Algorithm to optimize # threads used in a calculation


I'm performing an operation, lets call it CalculateSomeData. CalculateSomeData operates in successive "generations", numbered 1..x. The number of generations in the entire run is fixed by the input parameters to CalculateSomeData and is known a priori. A single generation takes anywhere from 30 minutes to 2 hours to complete.

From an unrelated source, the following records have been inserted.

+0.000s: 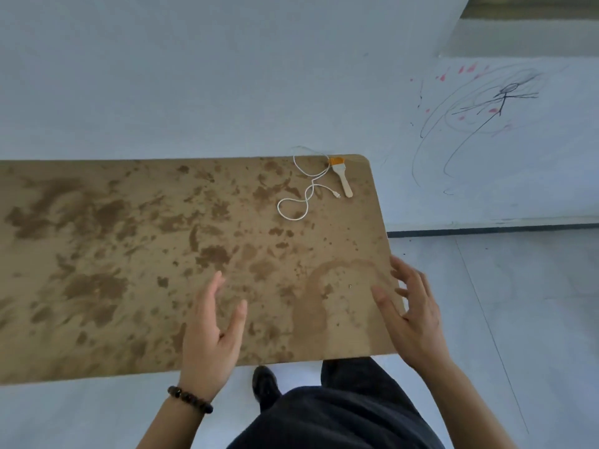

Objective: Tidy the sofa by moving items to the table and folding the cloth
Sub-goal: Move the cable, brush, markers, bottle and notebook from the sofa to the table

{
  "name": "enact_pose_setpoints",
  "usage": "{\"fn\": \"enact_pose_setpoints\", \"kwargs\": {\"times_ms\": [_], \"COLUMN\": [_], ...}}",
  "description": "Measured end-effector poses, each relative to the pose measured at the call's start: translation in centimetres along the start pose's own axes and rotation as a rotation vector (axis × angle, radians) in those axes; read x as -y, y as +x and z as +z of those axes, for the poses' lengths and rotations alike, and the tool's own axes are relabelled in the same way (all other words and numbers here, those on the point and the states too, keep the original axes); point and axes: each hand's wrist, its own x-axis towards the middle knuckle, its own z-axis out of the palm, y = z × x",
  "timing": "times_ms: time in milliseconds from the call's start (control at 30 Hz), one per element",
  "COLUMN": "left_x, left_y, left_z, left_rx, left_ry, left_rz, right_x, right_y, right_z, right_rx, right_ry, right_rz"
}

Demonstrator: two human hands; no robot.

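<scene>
Cable (303, 192) and brush (340, 178) sit at the table's (129, 254) far right corner; our left hand (210, 338) and right hand (411, 315) hover open, empty, likely bound for the cloth.

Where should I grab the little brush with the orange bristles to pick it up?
Pinching the brush by its wooden handle is probably best. It lies flat on the table, with the bare handle end pointing toward you and the bristles at the far edge. Come from the right, because the white cable ends close by on the handle's left.
</scene>
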Motion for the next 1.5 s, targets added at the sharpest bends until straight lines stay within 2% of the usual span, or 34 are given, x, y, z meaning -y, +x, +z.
{"fn": "enact_pose_setpoints", "kwargs": {"times_ms": [167, 433, 633, 833, 1000, 1133, 1300, 1500], "left_x": [2.4, 0.4, 0.0, 0.9, 4.3, 7.7, 10.7, 15.9], "left_y": [-9.0, -23.1, -36.1, -48.7, -59.0, -67.5, -75.5, -81.1], "left_z": [-1.2, 1.5, 4.0, 3.9, 2.0, -0.4, -4.4, -11.2], "left_rx": [-0.205, -0.663, -0.894, -1.16, -1.351, -1.523, -1.607, -1.62], "left_ry": [-0.068, -0.109, -0.091, -0.136, -0.225, -0.24, -0.234, -0.241], "left_rz": [-0.203, -0.456, -0.659, -0.762, -0.8, -0.834, -0.888, -0.929], "right_x": [-1.0, -2.1, -3.3, 0.6, 4.2, 7.4, 10.8, 14.9], "right_y": [-5.2, -6.3, -10.9, -21.0, -31.8, -41.5, -51.8, -61.2], "right_z": [-0.7, -1.1, 2.0, 5.6, 9.6, 13.2, 16.9, 21.7], "right_rx": [0.145, 0.544, 0.824, 1.095, 1.227, 1.312, 1.375, 1.429], "right_ry": [-0.037, -0.101, -0.144, -0.071, -0.136, -0.192, -0.216, -0.167], "right_rz": [0.014, -0.259, -0.433, -0.635, -0.874, -0.984, -1.14, -1.127]}}
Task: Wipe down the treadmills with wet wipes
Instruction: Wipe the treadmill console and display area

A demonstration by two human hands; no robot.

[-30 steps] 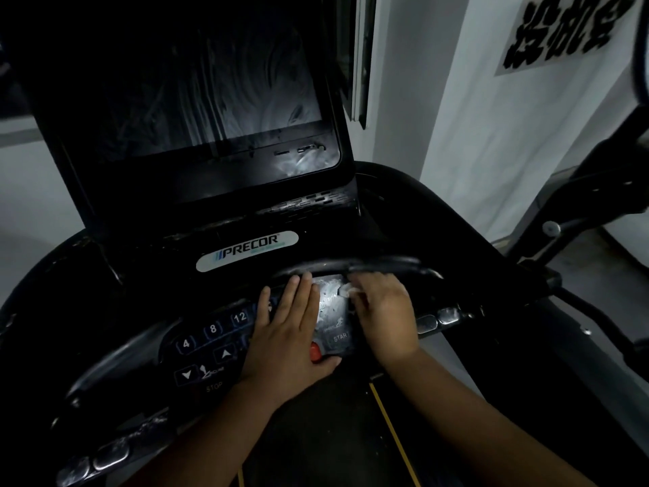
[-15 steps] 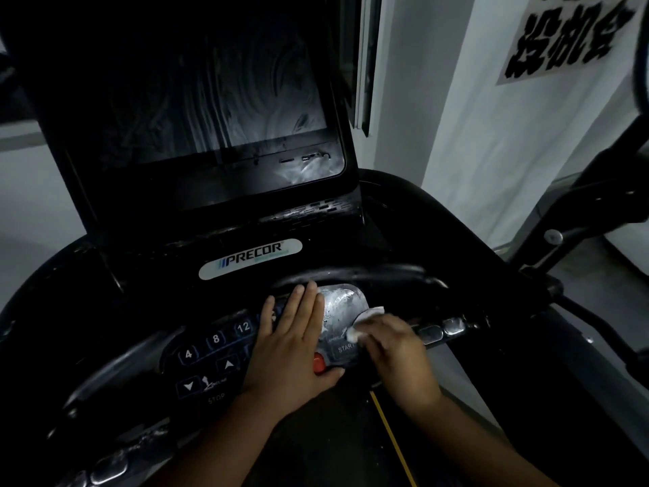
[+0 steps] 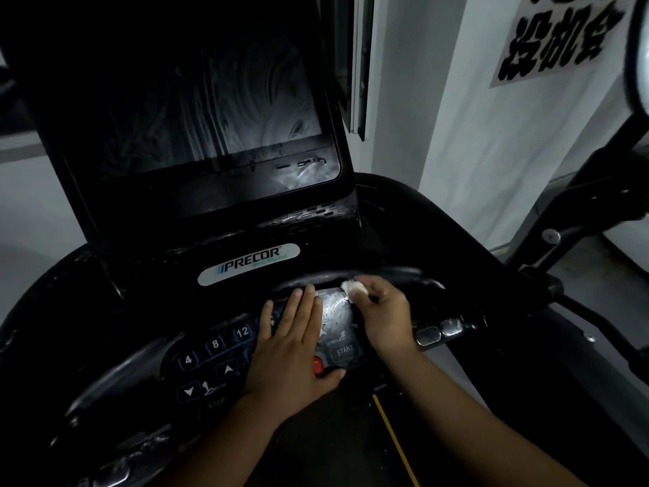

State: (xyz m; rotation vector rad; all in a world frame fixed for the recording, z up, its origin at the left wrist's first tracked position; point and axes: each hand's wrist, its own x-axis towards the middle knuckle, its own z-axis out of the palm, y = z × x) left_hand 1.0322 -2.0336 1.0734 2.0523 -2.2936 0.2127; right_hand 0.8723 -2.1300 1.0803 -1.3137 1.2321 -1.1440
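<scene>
**Dim gym corner, cleaning seen at close range**

Pale walls [image 3: 474,152] and a white sign with bold black characters [image 3: 558,40] stand behind a black Precor treadmill console [image 3: 140,304], seen from above in low light. A small, crumpled white wet wipe [image 3: 353,286] sits at the upper right corner of the console's shiny silver control panel [image 3: 337,318], just under a curved black grab bar [image 3: 393,274]. The right hand [image 3: 384,319] grips the wipe. Its fingers are curled around it, and only a bunched white tuft shows beyond the fingertips.

The left hand [image 3: 293,349] lies flat just beside it, fingers straight and close together on the dark numbered keypad [image 3: 214,346]. Its thumb rests next to a round red button [image 3: 318,364].

The silver panel between the two hands gleams with streaks. The dark tilted screen [image 3: 196,110] above shows swirled smears.

Half a second ago the wipe was lower on the silver panel, near the START key [image 3: 344,350]. It now sits higher, at the panel's top edge. The left hand has stayed put.
</scene>
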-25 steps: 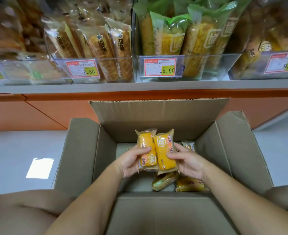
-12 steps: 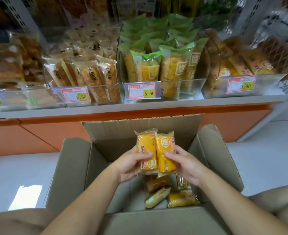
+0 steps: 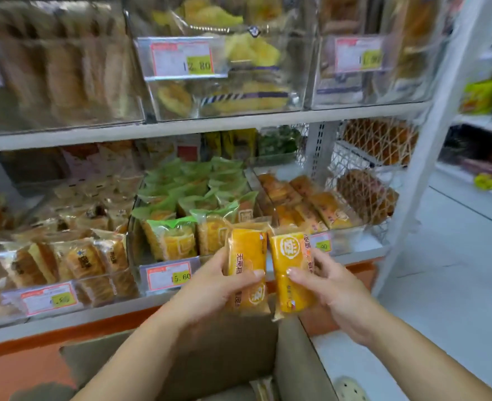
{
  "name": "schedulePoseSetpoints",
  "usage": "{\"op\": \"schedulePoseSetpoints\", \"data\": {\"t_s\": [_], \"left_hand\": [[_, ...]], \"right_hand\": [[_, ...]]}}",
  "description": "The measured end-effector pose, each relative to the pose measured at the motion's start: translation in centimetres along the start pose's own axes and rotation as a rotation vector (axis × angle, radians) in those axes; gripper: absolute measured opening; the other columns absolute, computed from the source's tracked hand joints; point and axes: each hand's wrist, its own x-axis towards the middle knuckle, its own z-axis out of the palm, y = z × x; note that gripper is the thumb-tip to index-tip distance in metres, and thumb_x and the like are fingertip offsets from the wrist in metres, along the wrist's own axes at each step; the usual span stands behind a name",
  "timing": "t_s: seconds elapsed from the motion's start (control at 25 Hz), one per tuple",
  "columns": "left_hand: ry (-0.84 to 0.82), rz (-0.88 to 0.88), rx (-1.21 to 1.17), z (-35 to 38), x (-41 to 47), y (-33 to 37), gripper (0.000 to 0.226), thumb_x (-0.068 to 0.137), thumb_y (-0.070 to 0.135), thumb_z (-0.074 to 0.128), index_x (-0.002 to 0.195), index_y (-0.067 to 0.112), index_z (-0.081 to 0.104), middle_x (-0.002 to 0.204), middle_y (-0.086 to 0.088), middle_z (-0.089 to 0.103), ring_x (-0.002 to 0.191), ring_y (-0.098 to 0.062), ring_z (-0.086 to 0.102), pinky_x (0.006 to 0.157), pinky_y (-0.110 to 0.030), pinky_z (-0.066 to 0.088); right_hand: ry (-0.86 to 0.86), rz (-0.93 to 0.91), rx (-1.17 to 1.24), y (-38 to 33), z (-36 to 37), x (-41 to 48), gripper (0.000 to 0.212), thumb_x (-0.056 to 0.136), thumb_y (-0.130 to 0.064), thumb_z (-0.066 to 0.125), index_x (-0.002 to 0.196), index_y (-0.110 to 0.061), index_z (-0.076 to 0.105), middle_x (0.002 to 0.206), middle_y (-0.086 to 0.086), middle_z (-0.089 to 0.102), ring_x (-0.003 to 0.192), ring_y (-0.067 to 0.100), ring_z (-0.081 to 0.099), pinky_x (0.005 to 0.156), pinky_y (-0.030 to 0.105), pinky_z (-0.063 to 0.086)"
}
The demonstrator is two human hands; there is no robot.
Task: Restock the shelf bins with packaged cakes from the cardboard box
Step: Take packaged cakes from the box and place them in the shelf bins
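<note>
The step in hand is the carry from box to shelf. The left hand (image 3: pixel 212 287) is clamped on one yellow-wrapped cake (image 3: pixel 247 261), thumb across its front, and the right hand (image 3: pixel 330 287) is clamped on a second cake (image 3: pixel 289 273) the same way. Both packets stand upright, side by side and almost touching, held above the open cardboard box (image 3: pixel 233 351) and in front of the lower shelf's front edge.

Behind them on that shelf sit clear bins. The middle bin (image 3: pixel 166 273) holds green-wrapped cakes and looks nearly full. The bin to the right (image 3: pixel 346 235) holds orange-brown packets that seem closest in colour to the two held, with open room toward its front; I judge that bin the likely target, though motion blur leaves the labels unreadable.

The next move calls for lifting both packets over the bin's front wall and setting them down upright in line with the row there, without knocking the price tag (image 3: pixel 321 241) clipped on its front.
</note>
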Motion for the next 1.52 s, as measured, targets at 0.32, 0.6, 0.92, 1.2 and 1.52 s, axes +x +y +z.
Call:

Some of that variability is due to the input parameters and that cannot be controlled. However, a portion of that variability is due to things like hardware capacities, CPU load from other processes, network bandwidth load, etc. One parameter that can be controlled per-generation is the number of threads that CalculateSomeData uses. Right now that's fixed and likely non-optimal. I'd like to track the time each generation takes and then have some algorithm by which I tweak the number of threads so that each successive generation improves upon the prior generation's calculation time (minimizing time). What approach should I use? How applicable are genetic algorithms? Intuition tells me that the range is going to be fairly tight - maybe 1 to 16 threads on a dual quad-core processor machine.

any pointers, pseudocode, etc. are much appreciated.


Solution

  • How about an evolutionary algorithm.

    Start with a guess. 1 thread per CPU core seems good, but depends on the task at hand.

    Measure the average time for each task in the generation. Compare it to the time taken by the previous generation. (Assume effectively infinite time and 0 threads for generation 0).

    If the most recent generation tasks averaged a better time than the one before, continue to change the number of threads in the same direction as you did last step (so if the last generation had more threads than the previous thread, then add a thread for the new generation, but if it had fewer, then use one fewer (obviously with a lower limit of 1 thread).

    If the most recent generation tasks took longer, on average, than the previous generation, then change the number of threads in the opposite direction (so if increasing the number of threads resulted in worse time, use one fewer thread next time).

    As long as the optimal number of threads isn't too close to 1, then you'll probably end up oscillating between 3 values that are all reasonably close to optimal. You may want to explicitly detect this case and lock yourself into the central value, if you have a large number of generations to deal with.